A prática da justiça com as próprias mãos no Brasil

Enviada em 25/09/2020

No mundo antigo havia uma civilização chamada Mesopotâmia, essa civilização foi a primeira a criar um conjunto de leis que se chamava Código de Hamurabi, que representava uma severa punição dos crimes praticados e de suas formas de punição. Neste conjunto de leis dizia que se roubasse teria sua mão cortada, em outras palavras o famoso “olho por olho dente por dente”. Nos dias atuais as leis funcionam de uma forma diferente, repreendendo quem faz justiça com as próprias mão.

No Brasil, é de uma certa forma comum vermos atos de pessoas assassinando outras com o propósito de punir, praticado por um determinado grupo de indivíduos contra uma pessoa acusada pela população ou pela mídia de ter cometido um crime. Neste contexto, podemos afirmar que justiça com as próprias mão é um empecilho causado pela falta da intervenção do Estado. Segundo há obra “Linchamentos - a justiça popular do Brasil”, em nosso país, ocorre um “assassinato em busca de justiça” por dia.  Isso se sucede por conta do sentimento de impunidade que temos ao assistir filmes onde o mocinho se vinga e não é punido, e pelo sentimento de que o sistema judiciário possui falhas ao combater crimes.
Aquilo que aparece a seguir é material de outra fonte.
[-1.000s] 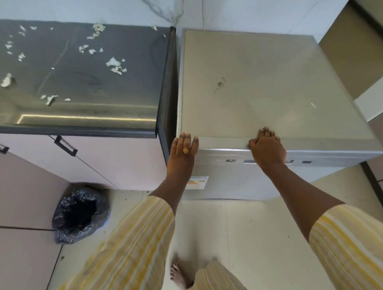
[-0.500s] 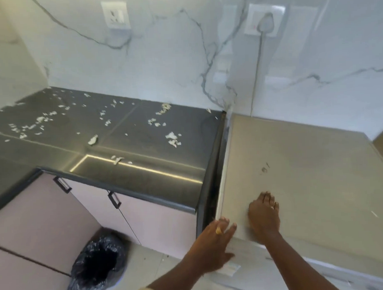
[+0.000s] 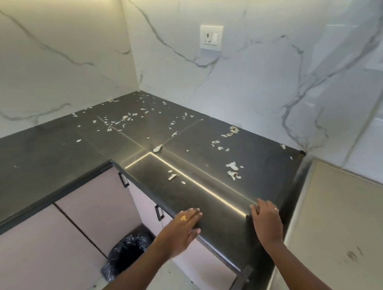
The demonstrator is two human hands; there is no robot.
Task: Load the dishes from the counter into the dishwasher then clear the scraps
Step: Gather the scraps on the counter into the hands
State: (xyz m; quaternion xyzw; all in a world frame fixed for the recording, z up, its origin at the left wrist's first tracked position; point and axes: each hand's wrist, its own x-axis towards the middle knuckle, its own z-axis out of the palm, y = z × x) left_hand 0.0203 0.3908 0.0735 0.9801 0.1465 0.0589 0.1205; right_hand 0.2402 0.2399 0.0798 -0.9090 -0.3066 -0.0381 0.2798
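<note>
- No dishes on the counter (image 3: 56,154), so I judge the step in hand is clearing the scraps (image 3: 231,166).
- Left hand (image 3: 182,227): fingers straight and pressed together, laid flat over the counter's front edge, holding nothing.
- Right hand (image 3: 267,222): fingers lightly spread, resting on the counter top near its right end, just beside the dishwasher (image 3: 340,215). Also holding nothing.
- Scraps: pale, thin, flaky bits scattered over the dark top. They're densest toward the back corner, with a few bigger pieces mid-right and two or three near the front edge.
- Bag (image 3: 127,253): black, mouth open, on the floor below the counter, left of the left hand.
- Suggested method: sweep with a flat palm from the back corner forward and gather the bits into one pile at the front edge.
- Cup the other hand under the edge to catch — then drop the lot in the bag.
- Use slow strokes — the flakes look light and will likely skitter, and the counter seams may trap bits.
</note>
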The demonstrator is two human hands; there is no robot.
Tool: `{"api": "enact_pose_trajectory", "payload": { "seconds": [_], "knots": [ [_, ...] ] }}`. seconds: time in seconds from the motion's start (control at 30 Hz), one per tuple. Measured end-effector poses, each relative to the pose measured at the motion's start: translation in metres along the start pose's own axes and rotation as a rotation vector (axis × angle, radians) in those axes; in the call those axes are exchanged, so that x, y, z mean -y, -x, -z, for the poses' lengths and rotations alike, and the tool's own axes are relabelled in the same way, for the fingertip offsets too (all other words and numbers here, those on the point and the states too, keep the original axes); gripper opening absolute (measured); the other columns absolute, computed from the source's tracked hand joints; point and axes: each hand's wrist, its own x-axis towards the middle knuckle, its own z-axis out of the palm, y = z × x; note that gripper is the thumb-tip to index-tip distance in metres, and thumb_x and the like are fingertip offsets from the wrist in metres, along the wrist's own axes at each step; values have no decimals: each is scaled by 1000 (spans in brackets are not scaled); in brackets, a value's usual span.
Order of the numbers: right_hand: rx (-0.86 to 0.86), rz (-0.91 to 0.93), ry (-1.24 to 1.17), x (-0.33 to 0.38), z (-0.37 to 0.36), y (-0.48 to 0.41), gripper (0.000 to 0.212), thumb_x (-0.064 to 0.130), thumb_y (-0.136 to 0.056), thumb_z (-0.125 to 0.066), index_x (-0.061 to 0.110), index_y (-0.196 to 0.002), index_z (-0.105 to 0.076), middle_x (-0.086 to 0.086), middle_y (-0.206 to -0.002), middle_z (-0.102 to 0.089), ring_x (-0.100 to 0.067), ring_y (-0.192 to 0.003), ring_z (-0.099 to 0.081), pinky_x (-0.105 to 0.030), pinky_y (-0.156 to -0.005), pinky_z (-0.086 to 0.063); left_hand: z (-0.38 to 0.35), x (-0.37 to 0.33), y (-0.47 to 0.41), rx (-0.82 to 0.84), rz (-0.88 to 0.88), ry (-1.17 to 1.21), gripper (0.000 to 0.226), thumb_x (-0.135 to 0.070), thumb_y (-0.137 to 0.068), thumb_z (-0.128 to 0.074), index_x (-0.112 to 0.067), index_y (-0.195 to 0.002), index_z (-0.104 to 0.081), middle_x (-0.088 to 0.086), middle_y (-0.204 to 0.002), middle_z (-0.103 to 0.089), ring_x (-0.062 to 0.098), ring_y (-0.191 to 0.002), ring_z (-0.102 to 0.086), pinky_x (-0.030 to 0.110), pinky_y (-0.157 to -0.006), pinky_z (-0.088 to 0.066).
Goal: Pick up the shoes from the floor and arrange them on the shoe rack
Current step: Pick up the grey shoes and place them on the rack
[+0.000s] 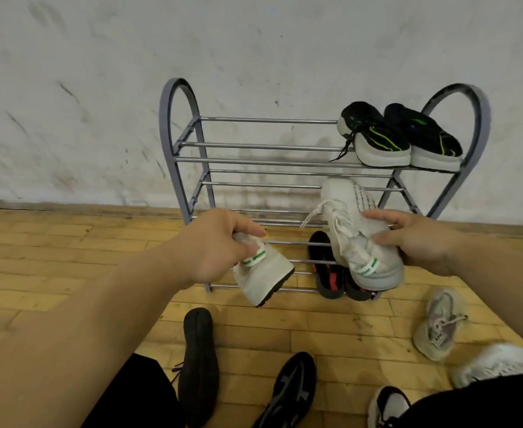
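While the left hand (pixel 220 245) grips one white shoe (pixel 263 273) by its heel, the right hand (pixel 417 239) holds its mate (pixel 355 230), toe at the rack's (pixel 254 160) middle shelf, right end; a black pair (pixel 402 137) sits on top.

Rack (pixel 173 143): lilac-grey frame, silver rods.
Top pair (pixel 377 140): black, green stripes, white soles.
Sneaker (pixel 266 273) I hold: white, green-and-white heel tab, black tread.
Its mate (pixel 343 199): white, same tab, black dotted line.
Sandals (pixel 325 282): black, red accents.
Trainer (pixel 291 393): black, grey stripes.
Runner (pixel 439 329): beige-grey, white laces.
Floor (pixel 68 257): honey-yellow planks.
Wall (pixel 99 88): white, dark scuffs.
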Motion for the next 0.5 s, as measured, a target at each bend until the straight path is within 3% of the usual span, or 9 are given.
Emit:
{"api": "enact_pose_trajectory", "payload": {
  "seconds": [0.07,0.23,0.33,0.43,0.5],
  "knots": [
    [-62,1,-28,-5,2,-19,48,8,-98,-64,47,-126,-63,-8,-124,-69,-51,-116,-61,-62,-99,-51,-3,-1,-7,10,-7,2,31,-17,-98,-67,-33,-125,-72,-8,-129,-65,10,-112,-61,17,-81,-45],
    [-153,38,-45,-2,-9,-50,54,10,-99,-62,40,-143,-54,-6,-136,-60,-31,-107,-65,-37,-76,-54,-7,-1,-23,9,0,48,28,-20,-99,-67,-35,-122,-73,-8,-126,-66,10,-103,-67,29,-89,-58],
    [-172,61,-48,7,-19,-67,54,9,-99,-62,35,-145,-54,-7,-131,-62,-29,-102,-67,-37,-79,-56,-5,1,-34,2,14,74,26,-20,-99,-68,-34,-120,-74,-10,-123,-65,10,-104,-67,37,-97,-58],
    [-203,104,6,17,-25,-83,54,15,-97,-65,39,-145,-53,-6,-132,-62,-31,-102,-68,-47,-93,-58,-2,3,-42,-11,27,101,26,-18,-98,-68,-32,-119,-75,-8,-125,-66,10,-108,-66,40,-100,-57],
    [-226,130,59,24,-29,-89,55,21,-98,-65,39,-147,-49,-6,-134,-62,-30,-99,-70,-46,-90,-59,0,5,-47,-19,32,104,27,-17,-98,-68,-32,-119,-75,-7,-129,-66,13,-110,-66,42,-99,-57]
  ]
}}
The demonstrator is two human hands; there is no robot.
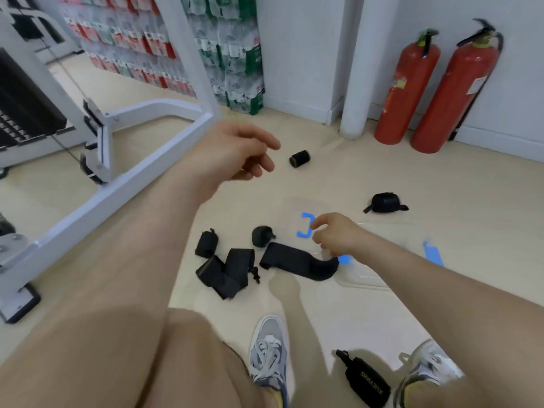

Por exemplo, podemos ver, estampado nas mídias a palavra, policiais corruptos que auxiliam o tráfico. Nas mãos de um governo incapaz de fazer algo contra, a sociedade volta para um “estado de natureza”, como foi analisado pelo  filósofo  Thomas Hobbes , onde a justiça efetuada por meio de convicções e consenso de cada cidadão. Com tudo, a ignorância social não seria a melhor forma de se alcançar a justiça. No momento em que uma pessoa acusada pelo povo é assassinada por vingança, sem ao menos poder se defender. Vale ainda destacar, que conforme a lei, uma pessoa acusada deve ter direito à defesa. Se ignorarmos as leis a sociedade volta para um “estado de natureza”, onde não há punições para os atos. Tornando assim a justiça com as próprias mão um ato criminoso.

Portanto, para intervir com a ignorância social, deve-se tomar medidas para contê-las. É dever da sociedade, em conjunto de ONGs, reaver os seus direitos, através de passeatas, possuindo o intuito de pressionar o Estado para que ele cumpra com os seus deveres ao contrato social, de maneira que combata crimes com uma melhor eficácia. É de extrema necessidade, que as mídias, passem essa mensagem através de propagandas ou hashtags, conscientizando as pessoas que querem justiça e que a busca com as próprias mão até podem realizar esse ato, mas isso não mudará o fato daquilo que já aconteceu. Desta forma teremos um país onde o contrato social funciona e a justiça é realizada por vias legais.